2000 painting by Charles Thomson

Sir Nicholas Serota Makes an Acquisitions Decision is one of the paintings that was made as a part of the Stuckism art movement, and is recognized as a "signature piece" for the movement. It was painted in 2000 by the Stuckism co-founder Charles Thomson, and has been exhibited in a number of shows since, as well as being featured on placards during Stuckist demonstrations against the Turner Prize.

It depicts Sir Nicholas Serota, Director of the Tate Gallery, and chairman of the Turner Prize jury. "Emin" satirises Young British Artist Tracey Emin's installation My Bed, consisting of her bed and objects, including knickers, which she exhibited in 1999 as a Turner Prize nominee.

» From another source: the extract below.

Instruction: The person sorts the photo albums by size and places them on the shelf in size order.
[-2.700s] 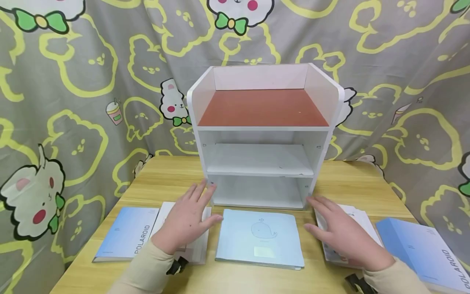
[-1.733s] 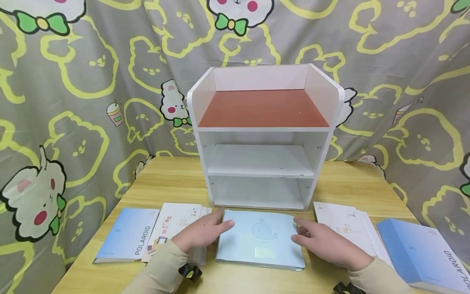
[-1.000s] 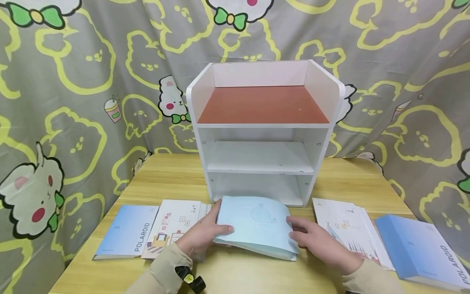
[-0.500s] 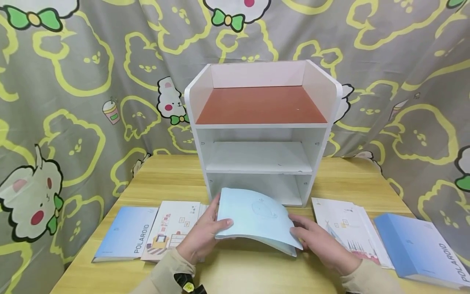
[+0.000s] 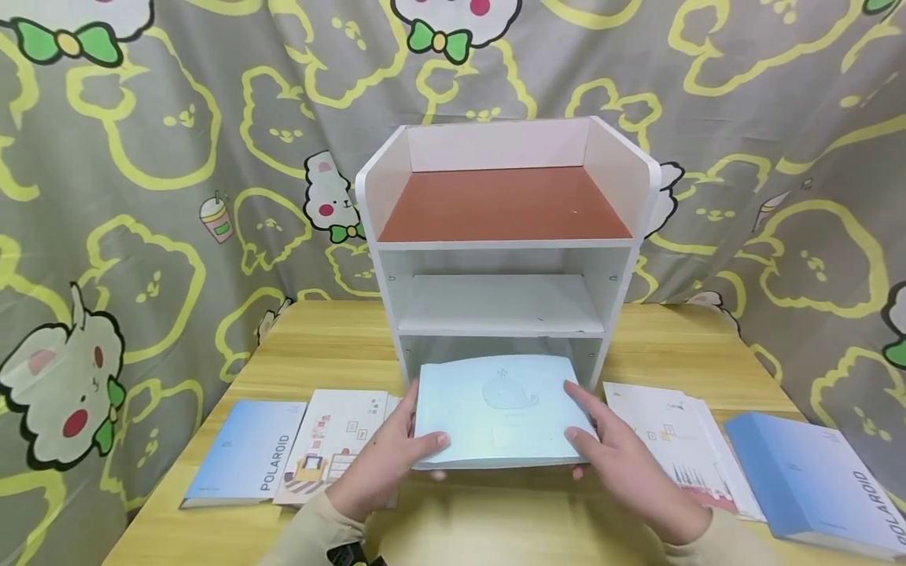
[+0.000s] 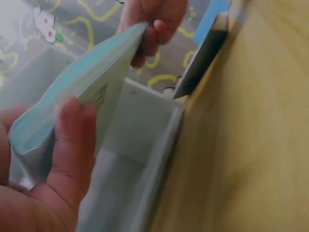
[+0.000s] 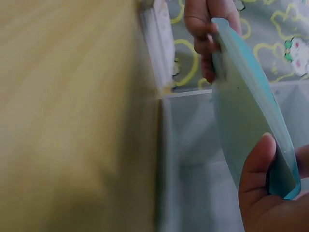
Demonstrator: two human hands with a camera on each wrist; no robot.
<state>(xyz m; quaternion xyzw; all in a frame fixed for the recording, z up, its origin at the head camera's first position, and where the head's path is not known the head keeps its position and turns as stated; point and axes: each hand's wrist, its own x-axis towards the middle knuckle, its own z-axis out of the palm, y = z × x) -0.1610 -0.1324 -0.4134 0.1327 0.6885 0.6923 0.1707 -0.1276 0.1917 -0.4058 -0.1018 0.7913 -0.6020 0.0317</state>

==Background and description==
In 1999, Thomson was the co-founder, with Billy Childish of the Stuckism art group, which set out to promote figurative painting, in opposition to conceptual art, which they identified with the Turner Prize (whose jury chairman was Sir Nicholas Serota) and the Young British Artists, of which Tracey Emin (who had once been in a relationship with Childish) was a leading representative.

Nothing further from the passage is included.